Hundreds of thousands of people recently took to the streets in over 2000 cities around the world to participate in a People’s Climate March to demand action from world leaders to address climate change.

The World Day of Climate Action was to coincide with the summit of world leaders convened by UN Secretary-General Ban Ki Moon in New York where more than 300,000 people marched.

The global call for action comes in the wake of further indications and warnings that time is running out before ‘large-scale and potentially irreversible changes’ (in the words of the most recent International Panel on Climate Change report) occur in our planet.

According figures released by the US National Oceanic and Atmospheric Administration, the combined average temperature across global land and ocean surfaces in August was the highest ever recorded, passing the previous record set in June.

Meanwhile the amount of greenhouse gases in the atmosphere reached a new record high in 2013, propelled by a surge in levels of carbon dioxide according to the World Meteorological Organization.

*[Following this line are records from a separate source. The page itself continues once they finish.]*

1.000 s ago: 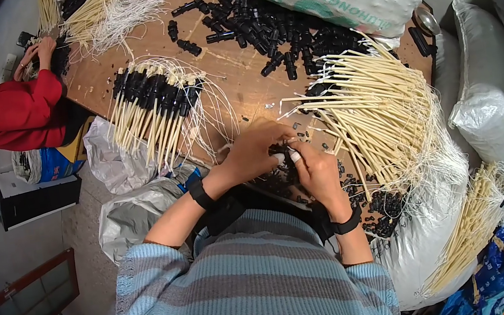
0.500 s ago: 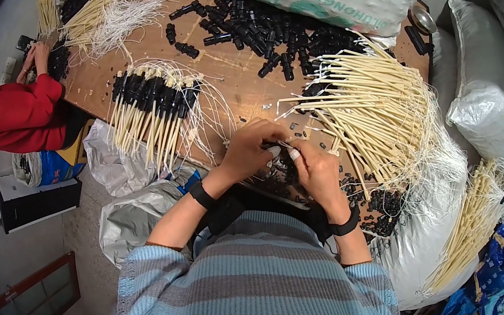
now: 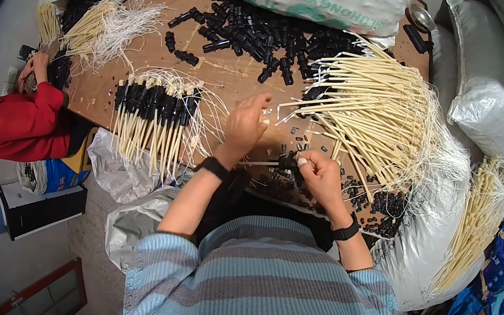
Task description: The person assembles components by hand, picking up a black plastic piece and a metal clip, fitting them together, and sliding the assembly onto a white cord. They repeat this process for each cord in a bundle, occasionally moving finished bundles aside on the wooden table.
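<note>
Right hand [image 3: 322, 176] pinches black fitting [image 3: 287, 162], pale tube [image 3: 261, 163] jutting left, over table's [image 3: 229, 73] near edge | Left hand [image 3: 246, 126], freshly withdrawn, fingers parted, leaves right holding alone | Heaped rods [image 3: 382, 115] lie right | Red-clad co-worker [image 3: 22, 126] beyond

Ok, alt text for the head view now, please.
A person's right hand holds a dark part with a pale rod over a wooden table, left hand apart from it. Bundles of pale tubes lie on both sides, black fittings beyond; a co-worker in red is at left.
</note>
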Available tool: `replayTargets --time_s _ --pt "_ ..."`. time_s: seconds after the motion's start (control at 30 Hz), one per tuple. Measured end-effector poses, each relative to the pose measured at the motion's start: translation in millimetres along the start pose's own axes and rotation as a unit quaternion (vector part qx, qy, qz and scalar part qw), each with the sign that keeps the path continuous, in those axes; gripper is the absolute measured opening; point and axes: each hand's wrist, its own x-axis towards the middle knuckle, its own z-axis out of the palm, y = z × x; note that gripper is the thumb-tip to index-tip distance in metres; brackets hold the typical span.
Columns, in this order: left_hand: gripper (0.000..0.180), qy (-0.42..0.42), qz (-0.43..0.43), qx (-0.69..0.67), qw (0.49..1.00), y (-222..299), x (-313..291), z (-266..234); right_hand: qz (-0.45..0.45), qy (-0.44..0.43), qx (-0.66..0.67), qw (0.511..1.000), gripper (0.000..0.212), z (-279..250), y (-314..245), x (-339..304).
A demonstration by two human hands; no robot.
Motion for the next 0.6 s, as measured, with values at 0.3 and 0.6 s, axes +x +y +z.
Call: replayTargets --time_s 0.3,0.6 --pt "0.021 -0.121 -0.143 -0.181 0.966 21 -10 -8 0.134 0.019 0.136 0.981 0.010 -2 17 13" --pt "0.028 -0.087 -0.099 -0.262 0.956 51 -41 13 0.116 -0.059 0.283 0.950 0.012 10 15 19"
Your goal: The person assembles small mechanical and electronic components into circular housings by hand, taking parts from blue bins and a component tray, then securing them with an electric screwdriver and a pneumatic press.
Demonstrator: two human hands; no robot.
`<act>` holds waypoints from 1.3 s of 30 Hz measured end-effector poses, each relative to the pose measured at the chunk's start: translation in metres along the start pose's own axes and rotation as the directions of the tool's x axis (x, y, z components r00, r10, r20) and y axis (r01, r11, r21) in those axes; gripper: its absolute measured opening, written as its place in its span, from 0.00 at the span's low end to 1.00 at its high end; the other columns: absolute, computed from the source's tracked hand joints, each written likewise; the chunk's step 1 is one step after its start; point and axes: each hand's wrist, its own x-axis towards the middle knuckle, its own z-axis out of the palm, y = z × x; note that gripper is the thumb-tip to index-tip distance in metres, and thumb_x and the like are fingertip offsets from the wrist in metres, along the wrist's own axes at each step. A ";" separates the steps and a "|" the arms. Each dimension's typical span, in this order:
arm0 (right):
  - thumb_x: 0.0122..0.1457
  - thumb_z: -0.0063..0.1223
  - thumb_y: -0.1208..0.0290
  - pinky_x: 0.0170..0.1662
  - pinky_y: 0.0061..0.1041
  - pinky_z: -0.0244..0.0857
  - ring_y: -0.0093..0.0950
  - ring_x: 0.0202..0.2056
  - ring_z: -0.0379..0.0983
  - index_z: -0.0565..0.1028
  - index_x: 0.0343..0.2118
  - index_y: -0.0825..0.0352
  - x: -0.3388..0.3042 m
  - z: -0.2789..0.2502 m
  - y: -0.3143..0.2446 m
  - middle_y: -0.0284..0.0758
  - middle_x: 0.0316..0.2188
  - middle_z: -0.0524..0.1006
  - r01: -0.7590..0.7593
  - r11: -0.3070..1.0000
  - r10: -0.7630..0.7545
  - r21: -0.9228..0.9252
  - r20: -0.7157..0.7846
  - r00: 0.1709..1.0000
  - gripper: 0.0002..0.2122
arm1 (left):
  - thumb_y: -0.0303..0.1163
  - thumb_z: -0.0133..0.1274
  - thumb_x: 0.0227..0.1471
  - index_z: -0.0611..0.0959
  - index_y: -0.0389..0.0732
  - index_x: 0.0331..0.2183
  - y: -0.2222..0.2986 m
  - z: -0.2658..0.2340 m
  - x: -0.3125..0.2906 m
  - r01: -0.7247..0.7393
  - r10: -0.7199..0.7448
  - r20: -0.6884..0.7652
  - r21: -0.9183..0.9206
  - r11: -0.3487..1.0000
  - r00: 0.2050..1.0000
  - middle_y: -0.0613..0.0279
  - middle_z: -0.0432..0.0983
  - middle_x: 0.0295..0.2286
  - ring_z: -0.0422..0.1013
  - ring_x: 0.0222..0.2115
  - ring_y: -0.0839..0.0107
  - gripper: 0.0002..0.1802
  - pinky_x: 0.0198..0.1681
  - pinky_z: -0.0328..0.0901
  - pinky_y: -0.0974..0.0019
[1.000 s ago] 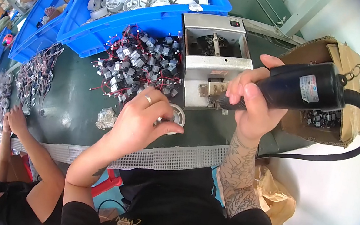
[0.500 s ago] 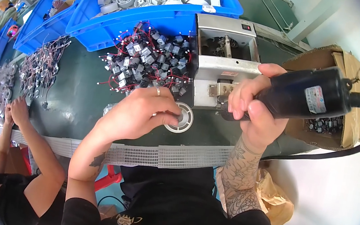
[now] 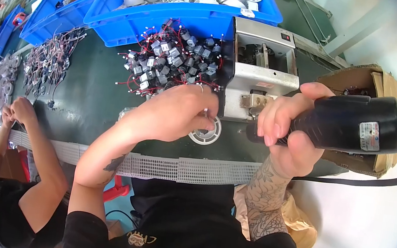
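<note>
My right hand (image 3: 294, 126) is wrapped round a black electric screwdriver (image 3: 349, 124), held tilted with its narrow end toward the left. Its tip is hard to make out. My left hand (image 3: 180, 110) is closed in a pinch over a white round plastic housing (image 3: 209, 137) on the green bench. Something small and pale shows between the fingertips, but its kind is unclear. The fingers cover the upper left part of the housing. Just beyond the two hands stands a metal screw feeder (image 3: 263, 74) with an open top.
Small motors with red wires (image 3: 172, 60) lie heaped beyond my left hand. A blue bin (image 3: 136, 23) of white housings stands behind them. On the right is a cardboard box (image 3: 393, 90). A white mesh strip (image 3: 201, 172) edges the bench. A co-worker's hands (image 3: 21, 111) work at the left.
My left fingers have come further over the housing and cover more of it. The screwdriver has shifted slightly right and nearer me. The whole view has shifted a little too.
</note>
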 end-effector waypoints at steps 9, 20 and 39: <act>0.53 0.60 0.62 0.21 0.26 0.62 0.24 0.17 0.65 0.57 0.54 0.72 -0.002 0.027 0.013 0.32 0.19 0.68 -0.074 0.986 0.090 -0.149 0.102 0.991 0.31 | 0.31 0.59 0.45 0.76 0.37 0.36 -0.008 0.007 -0.007 0.121 -0.126 -0.053 -0.082 0.989 0.991 0.54 0.72 0.31 0.71 0.34 0.56 0.14 0.38 0.65 0.57; 0.53 0.57 0.69 0.21 0.28 0.63 0.25 0.17 0.65 0.58 0.52 0.70 -0.005 0.030 0.031 0.32 0.18 0.67 -0.110 0.981 0.134 -0.161 0.147 0.980 0.27 | 0.30 0.59 0.45 0.78 0.37 0.33 -0.017 0.013 -0.012 0.037 -0.039 -0.100 -0.027 0.999 0.994 0.53 0.71 0.31 0.70 0.35 0.53 0.11 0.38 0.65 0.54; 0.58 0.54 0.60 0.20 0.25 0.61 0.23 0.17 0.65 0.55 0.57 0.70 0.000 0.012 0.022 0.30 0.21 0.67 0.022 0.997 -0.041 0.071 0.293 0.955 0.30 | 0.23 0.60 0.43 0.85 0.40 0.33 -0.017 0.019 -0.026 -0.152 0.098 -0.361 -0.124 0.981 0.927 0.56 0.75 0.26 0.73 0.28 0.60 0.10 0.31 0.68 0.62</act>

The observations from WMO’s Global Atmosphere Watch (GAW) network showed that CO2 levels increased more between 2012 and 2013 than during any other year since 1984 and the concentration of CO2 in the atmosphere is now 142% of the pre-industrial era (1750)

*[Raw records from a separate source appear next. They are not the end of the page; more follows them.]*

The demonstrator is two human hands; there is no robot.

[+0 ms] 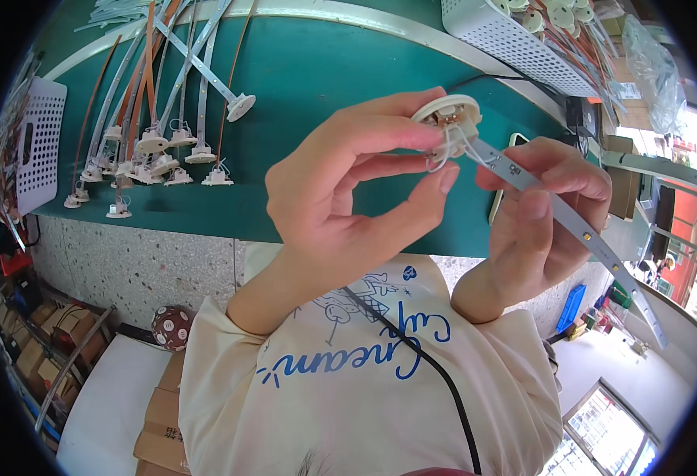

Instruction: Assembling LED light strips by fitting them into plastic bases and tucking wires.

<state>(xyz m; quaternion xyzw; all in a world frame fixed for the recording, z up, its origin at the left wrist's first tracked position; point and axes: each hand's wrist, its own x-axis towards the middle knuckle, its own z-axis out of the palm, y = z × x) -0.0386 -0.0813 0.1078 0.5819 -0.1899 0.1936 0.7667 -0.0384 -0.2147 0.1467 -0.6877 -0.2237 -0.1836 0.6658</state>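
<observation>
My left hand (pixel 356 170) grips a round white lamp end cap (pixel 453 107) by its rim and underside. Small electronic parts and thin white wires (pixel 443 155) show inside the cap, next to my thumb. From the cap a narrow LED strip (pixel 582 230) slants down to the right, dotted with small yellowish LEDs. My right hand (pixel 551 194) pinches this strip between thumb and fingers, a short way from the cap. Part of the cap is hidden behind my left fingers.
On the green table (pixel 245 174) lie several similar strips with white end caps (pixel 151 143) at the left. White perforated baskets stand at the far left (pixel 43 147) and far right (pixel 523 47). A phone-like object (pixel 497 208) lies partly behind my right hand.
</observation>
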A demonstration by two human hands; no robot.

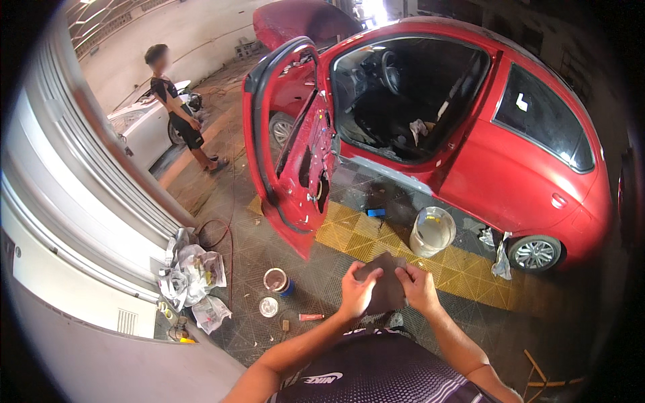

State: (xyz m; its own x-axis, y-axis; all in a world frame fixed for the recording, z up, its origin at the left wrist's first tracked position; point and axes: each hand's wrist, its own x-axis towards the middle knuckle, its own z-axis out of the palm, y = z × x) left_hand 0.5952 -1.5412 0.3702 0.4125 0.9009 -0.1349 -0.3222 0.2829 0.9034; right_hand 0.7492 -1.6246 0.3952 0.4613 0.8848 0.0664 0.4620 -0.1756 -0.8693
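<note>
Both hands hold a dark grey-brown sheet of sandpaper (386, 287) in front of my body. My left hand (360, 289) pinches its left upper corner with thumb and fingers. At the right edge, my right hand (419, 287) grips the sheet the same way. Ahead of my hands stands a red car with its stripped front door (295, 154) swung wide. A white bucket (432, 232) sits on the floor just beyond my right hand. To the left of my left hand are an open can (276, 279) and a round lid (269, 307).
A blue block (375, 212) lies near the car's sill (383, 173). Crumpled newspaper (201, 269) is heaped by the white cabinet (74, 285). A red hose (230, 252) runs across the floor. Another person (176, 107) stands beside a white car (149, 134) at far left.
</note>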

If that is not sufficiently disturbing news, in its Living Planet Report 2014 released on Sep 29th, the Worldwide Fund For Nature WWF stated that global wildlife populations have declined by more than half in just 40 years.  The continued decline of wildlife highlights the need for sustainable solutions to heal the planet, according to the report.

The report also shows that the Ecological Footprint – a measure of humanity’s demands on nature – is continuing its upward climb. Taken together, biodiversity loss and unsustainable footprint threaten natural systems and human well-being, but can also point us toward actions to reverse current trends.

The accumulation of scientific evidence for human induced climate change is overwhelming – yet politicians are slow to act or are in denial. Whilst the number of people actively demanding action is growing, too many of us are indifferent, complacent or unconvinced that anything they say or do will make a difference.